It's all about iteration speed

This week I read a tweet about big tech not relying on multiple pre-production environments. Many people were surprised about it, but to be honest, it's not something unimaginable.

More and more teams are prioritizing iteration speed, and quick feedback cycles to improve their products.

And one proven mechanism to do it is by getting rid of pre-production environments, in favour of better monitoring, alarming, and rollback tools.

Why do we have so many environments?

One of the main reasons I hear is to avoid bugs going into production, they hope to catch them earlier in the funnel. By doing that, you avoid disrupting your users' experience due to a bug.

Another reason frequently heard, is to ensure the stability of production, you don't want to have an unstable production environment. With a pre-production environment, you can really be sure that after you promote, things will remain in good shape.
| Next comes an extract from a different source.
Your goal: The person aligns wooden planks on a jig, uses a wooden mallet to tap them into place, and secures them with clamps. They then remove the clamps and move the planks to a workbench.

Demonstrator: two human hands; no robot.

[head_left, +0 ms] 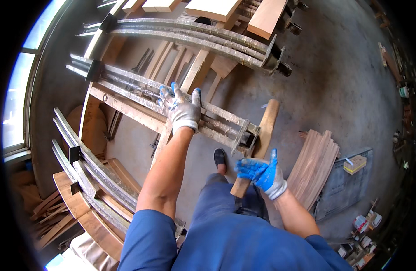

In the end, it's all about confidence. Confidence that the changes you are implementing won't have any undesired side effects on your users, degrading their interactions with your app.

The cost of the process

But in order to achieve that confidence, you are introducing new costs into your pipeline. Costs that will also affect your users.

Besides the obvious costs you'll incur such as maintaining the infrastructure you'll need to have those multiple environments. You'll be also taking a hit on iteration speed.

Every change will take longer to be in the hands of your users, which means you are increasing the time it takes for a user to perceive value, give feedback, and use that feedback to iterate on your product.

If you are following me, you can do the maths. All this extra time will start adding up in each iteration. Making you, probably, iterate considerably slower.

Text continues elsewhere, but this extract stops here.